__WHAT YOU ARE ASKED TO DO__
Once you have counted the lines below that contain "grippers", give that number and nothing else.

__RECORDED DATA__
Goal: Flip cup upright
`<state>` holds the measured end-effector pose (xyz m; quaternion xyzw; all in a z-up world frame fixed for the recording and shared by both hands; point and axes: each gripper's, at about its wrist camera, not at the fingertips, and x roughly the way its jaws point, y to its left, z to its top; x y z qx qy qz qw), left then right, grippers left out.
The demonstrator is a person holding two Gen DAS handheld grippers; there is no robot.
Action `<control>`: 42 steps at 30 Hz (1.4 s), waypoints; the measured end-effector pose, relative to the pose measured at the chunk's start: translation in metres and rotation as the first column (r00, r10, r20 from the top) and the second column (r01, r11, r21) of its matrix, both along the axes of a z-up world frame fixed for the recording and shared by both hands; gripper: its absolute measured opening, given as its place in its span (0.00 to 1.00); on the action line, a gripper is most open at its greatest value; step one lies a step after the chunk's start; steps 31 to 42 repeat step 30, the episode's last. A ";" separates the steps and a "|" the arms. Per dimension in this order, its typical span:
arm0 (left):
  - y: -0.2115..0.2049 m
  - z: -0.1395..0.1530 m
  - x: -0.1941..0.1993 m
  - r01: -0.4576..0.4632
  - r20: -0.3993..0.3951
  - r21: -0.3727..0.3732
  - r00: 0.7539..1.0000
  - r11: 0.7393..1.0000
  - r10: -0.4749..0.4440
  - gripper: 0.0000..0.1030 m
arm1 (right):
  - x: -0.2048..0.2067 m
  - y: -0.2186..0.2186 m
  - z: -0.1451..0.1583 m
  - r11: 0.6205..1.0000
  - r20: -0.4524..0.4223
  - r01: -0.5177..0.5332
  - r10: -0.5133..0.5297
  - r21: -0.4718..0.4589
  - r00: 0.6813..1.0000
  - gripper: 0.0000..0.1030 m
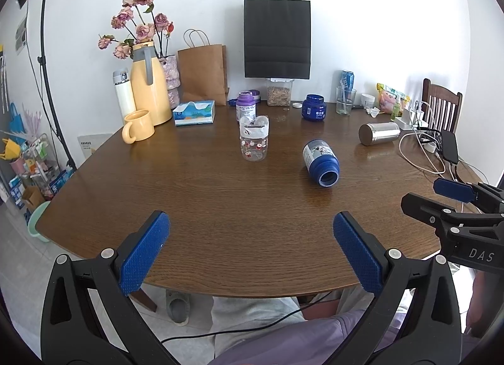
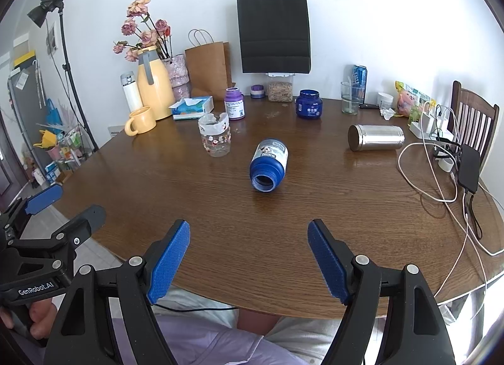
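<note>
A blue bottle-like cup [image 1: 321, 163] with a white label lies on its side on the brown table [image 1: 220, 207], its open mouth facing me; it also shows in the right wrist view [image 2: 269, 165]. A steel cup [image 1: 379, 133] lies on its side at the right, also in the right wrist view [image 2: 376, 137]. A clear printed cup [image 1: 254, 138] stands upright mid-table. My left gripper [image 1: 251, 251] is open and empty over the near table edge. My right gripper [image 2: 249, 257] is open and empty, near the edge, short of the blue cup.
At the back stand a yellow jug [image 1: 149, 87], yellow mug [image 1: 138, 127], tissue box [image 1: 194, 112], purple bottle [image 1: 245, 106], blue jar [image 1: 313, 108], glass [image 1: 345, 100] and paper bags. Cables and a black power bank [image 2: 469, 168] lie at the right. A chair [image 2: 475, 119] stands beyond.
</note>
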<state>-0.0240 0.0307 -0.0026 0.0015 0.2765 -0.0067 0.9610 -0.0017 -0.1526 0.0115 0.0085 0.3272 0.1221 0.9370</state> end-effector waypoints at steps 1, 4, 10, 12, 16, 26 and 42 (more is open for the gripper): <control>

__WRITTEN REPLY__
2